Price to Earnings Ratio:
This is one of the basic and also the important key Ratio factor to Consider for any company.
It is the Ratio of share price to the Earnings per share.

it is also known as PER or P/E Ratio or P/E, as the P/E increases investors expects a higher growth in the company and also its share price. At present our Indian S&P P/E is of 13 to 15, so if a company have much higher than that price, then that company should grow more than S&P over all market growth in that period of time.
 
PEG Ratio:
'PEG Ratio' is a important metric for defining the relative trade-off between the price of the stock, the earnings produced per share, and the company's expected growth as a whole. 


basically PEG Ratio should be less than 1 but companies having PEG Ratio > 1 are considered as unwanted and stock is referred as the over valued.
High PEG Ratio means it indicates the company's stock price is over valued. 

PRICE TO BOOK VALUE:
This is also generally a high usage Ratio to check the stock quality.
It is the Ratio of market price per share to the book value per share. 
basically all the investors and advisors consider P/B Ratio less than 1 as a good value to have a stock in the portfolio, but they comes as undervalued stocks as they are trading lower then the expected, so considering 1 to 3 P/B is also a good value for a good stock. 
Basically we consider this P/B Ratio to indicate or determine a stock is either under valued or over valued. 

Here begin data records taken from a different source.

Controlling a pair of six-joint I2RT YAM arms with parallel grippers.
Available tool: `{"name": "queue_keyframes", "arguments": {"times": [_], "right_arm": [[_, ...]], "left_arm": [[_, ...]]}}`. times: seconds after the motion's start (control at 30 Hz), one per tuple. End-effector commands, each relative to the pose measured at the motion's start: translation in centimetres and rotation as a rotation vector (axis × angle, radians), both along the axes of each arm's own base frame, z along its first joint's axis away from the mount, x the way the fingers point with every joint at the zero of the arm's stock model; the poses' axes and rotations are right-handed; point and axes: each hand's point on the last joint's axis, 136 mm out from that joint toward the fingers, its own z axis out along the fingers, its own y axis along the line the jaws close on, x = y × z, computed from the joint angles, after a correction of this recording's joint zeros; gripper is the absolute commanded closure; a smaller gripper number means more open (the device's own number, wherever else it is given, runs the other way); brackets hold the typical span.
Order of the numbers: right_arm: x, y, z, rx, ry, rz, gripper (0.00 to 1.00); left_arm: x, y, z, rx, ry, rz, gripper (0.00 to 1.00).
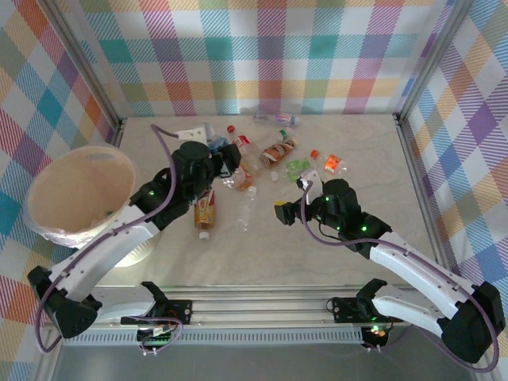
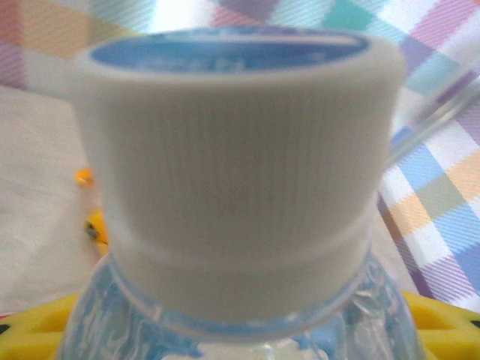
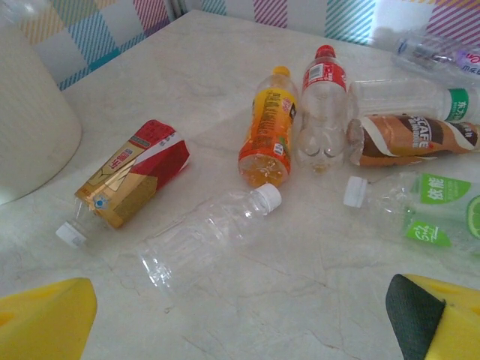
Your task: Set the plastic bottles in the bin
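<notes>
Jaws on the left arm (image 1: pixel 119 238) sit among the plastic bottles (image 1: pixel 270 155) scattered at the far middle of the tabletop (image 1: pixel 262 254) in the overhead view. Their grip is hard to judge from there. The bin (image 1: pixel 79 190) stands at the left edge, well apart from the scatter, and the right arm (image 1: pixel 405 262) holds its jaws near the tabletop's middle. From the left wrist, the ribbed white cap (image 2: pixel 240 165) of a blue-topped bottle (image 2: pixel 225 330) looms between the yellow pads (image 2: pixel 30 330), which appear closed on its shoulders. From the right wrist, the jaws stand wide open and empty, with yellow fingertips (image 3: pixel 41 319) at either lower corner. Beyond them lie a clear bottle (image 3: pixel 206 236), a red-and-gold bottle (image 3: pixel 135 176) and an orange bottle (image 3: pixel 268 127), with the bin's white wall at left. The step in hand is likely carrying the gripped bottle to the bin. Held just below the cap, it may swing, so a steady lift clear of its neighbours and a release well over the wide mouth would serve best.
</notes>
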Motion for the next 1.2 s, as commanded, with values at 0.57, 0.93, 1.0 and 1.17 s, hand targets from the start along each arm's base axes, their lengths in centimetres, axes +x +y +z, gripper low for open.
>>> {"name": "queue_keyframes", "arguments": {"times": [0.57,0.93,1.0,1.17], "right_arm": [[1.7,0.1,0.7,0.029,-0.009,-0.075,0.00],[1.9,0.6,0.6,0.040,0.016,-0.072,0.00],[1.9,0.6,0.6,0.037,0.018,-0.072,0.00],[1.9,0.3,0.3,0.023,0.015,-0.079,0.00]], "left_arm": [[-6.2,20.5,10.2,0.378,-0.140,0.702,0.47],[-6.7,29.4,4.4,0.168,0.033,0.884,0.47],[-6.9,30.8,3.3,0.101,0.061,0.903,0.48],[-7.8,34.0,2.0,-0.018,0.096,0.955,0.48]]}}
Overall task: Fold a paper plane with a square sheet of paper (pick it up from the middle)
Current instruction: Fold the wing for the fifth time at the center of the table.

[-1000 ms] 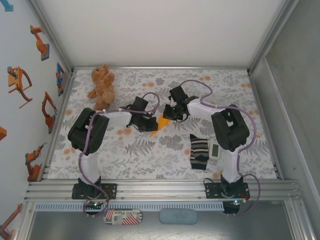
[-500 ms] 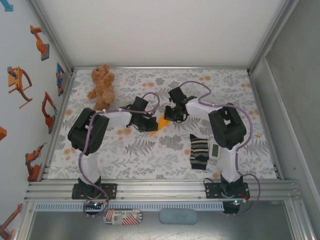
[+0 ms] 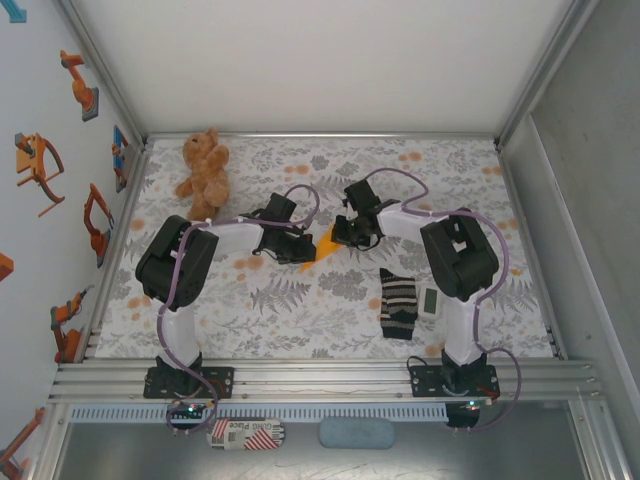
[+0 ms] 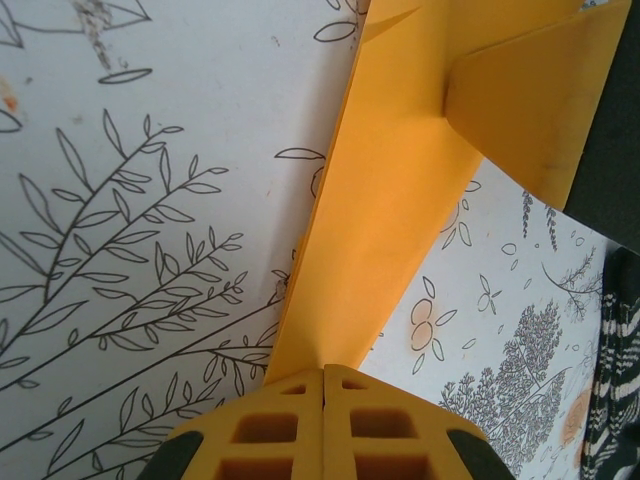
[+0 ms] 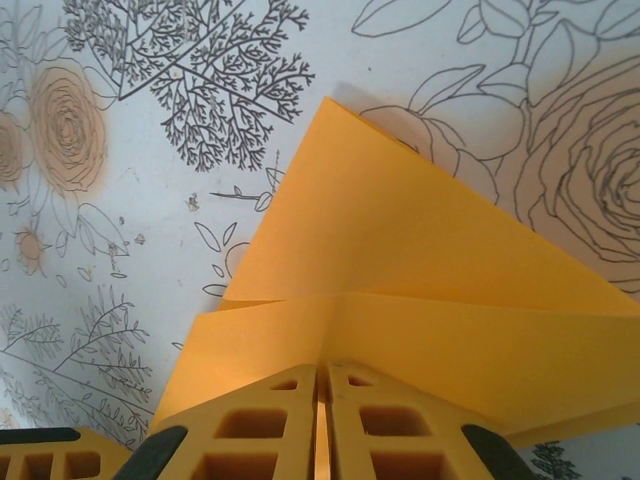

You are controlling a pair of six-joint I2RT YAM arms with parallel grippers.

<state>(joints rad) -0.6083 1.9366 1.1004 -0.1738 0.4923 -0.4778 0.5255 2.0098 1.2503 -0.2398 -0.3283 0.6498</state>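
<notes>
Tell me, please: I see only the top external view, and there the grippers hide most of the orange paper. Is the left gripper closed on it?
Observer: Yes. In the left wrist view the left gripper is shut on a narrow end of the orange paper.
Operator: And the right one?
Observer: The right gripper is also shut on the paper, at a folded edge.
Operator: How many layers are there?
Observer: At least two. In the right wrist view a band lies over a larger triangular flap.
</notes>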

some important Ratios one can consider are: 

1. Earnings per share(EPS) :
It gives is the information about the Ratio of Net income of the company to the outstanding shares. 

this EPS value could be as high as possible.

2. Quick Ratio :
It tells us the information about the company's liability 
it measures the ability of a company to pay all of its liabilities which are outstanding without selling any of its inventory.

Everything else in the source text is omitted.